Logo Questions Linux Laravel Mysql Ubuntu Git Menu
 

git filter-branch - discard the changes to a set of files in a range of commits

Say I have a branch dev and I want to discard all the changes made to a set of files in the rage of commits in dev branch since it diverged from master. If a commit in this range only touches those files I'd liked it pruned. The closest I got was :

git checkout dev
git filter-branch --force --tree-filter 'git checkout master -- \
a/b/c.png \
...
' --prune-empty -- master-dev-older-ancestor..HEAD

but this has these drawbacks

  1. if the file was since deleted in master it will fail with error: pathspec 'a/b/c.png' did not match any file(s) known to git. I might decide to git checkout master-dev-older-ancestor but then,
  2. this file may not exist in master-dev-older-ancestor, and was merged in from master back to dev at a later point
  3. after all I may want to discard changes to some files that are nowhere to be seen in master

Fundamentally the point is that I do not want tell git to checkout a specific version of the file - I want to tell git to filter all commits in the range master-dev-older-ancestor..HEAD to have all changes in an arbitrary set of files (present anywhere on master or not) discarded.

So how do I tell git ?

like image 564
Mr_and_Mrs_D Avatar asked Mar 08 '14 15:03

Mr_and_Mrs_D


1 Answers

Fundamentally, what filter-branch does is this—everything else is optimization and/or edge-cases:1

  • For each commit in the listed revision(s):
    1. check out that commit;
    2. apply the filter(s);
    3. create a new commit, which may or may not be the same as the old commit depending on step 2 (i.e., this new copy is a modified version of the old one, unless it's bit-for-bit identical, in which case the "created new" commit is actually just the old commit after all).
  • For each "positive" ref on the command line, rewrite it to point to the new commit made in step 3 wherever it pointed to an old commit checked out in step 1.

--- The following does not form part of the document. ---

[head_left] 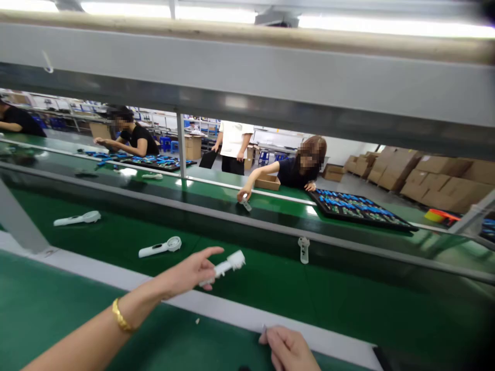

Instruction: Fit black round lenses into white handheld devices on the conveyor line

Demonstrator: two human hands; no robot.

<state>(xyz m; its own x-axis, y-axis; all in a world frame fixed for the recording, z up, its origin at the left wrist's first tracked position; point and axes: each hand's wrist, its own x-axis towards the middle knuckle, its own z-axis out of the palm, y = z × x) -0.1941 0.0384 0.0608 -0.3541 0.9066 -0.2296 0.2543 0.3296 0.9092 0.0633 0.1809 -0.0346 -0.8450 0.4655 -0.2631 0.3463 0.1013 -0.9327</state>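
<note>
- The white plastic handle [231, 263] with the blocky head is on the dark green belt [348, 293], just beyond the light rim of the bench [38, 293], at the fingers of the person's left hand [189, 274]
- Its long axis runs away and to the right, roughly in line with the left forearm; the head points outward and the narrow end comes back under the fingers, so the handle lies to the right of the left palm
- The left hand is clearly the nearer one; its index finger is stretched out over the handle while the other fingers bend beside the narrow end, and I cannot tell whether this grip has closed on it
- The right hand [289, 348] is at the bench rim, well apart from the handle, fingers drawn together by a small pale sliver [264, 327]; whether that grip pinches it is unclear
- Two ring-headed white handles [160, 247] lie on the belt to the left, and a translucent handle piece [304, 251] to the right
- Across the belt, a black tray [402, 226] holds rows of blue and green parts [348, 198], beside a co-worker [292, 172]
- A shallow cardboard box [269, 184] stands by that co-worker's arm, its contents out of sight
</note>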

Now let's consider your desired action, but I'm going to emphasize a different word:

filter all commits in [a] range ... to have all changes in an arbitrary set of files ... discarded

I emphasize "changes" here because each commit is a complete, stand-alone entity. Commits don't have "changes", they just have files. The only way to see changes is to compare one specific commit against another specific commit: git diff commitA commitB for example.

Thus, when you say "changes to some file(s)", the immediate obvious question should be: changes with respect to what?

In most cases, people who talk about "changes in a commit" mean "changes in this commit with respect to its immediate ancestor": for simple (non-merge) commits, the patch you'd get with git show or git log -p. (Usually they have not thought about what they mean if the commit is a merge, and therefore has multiple parents. For these, git show generally shows a combined diff of the merge commit against all its parents, but that may not match the user's intent here; see the git-show documentation for details.)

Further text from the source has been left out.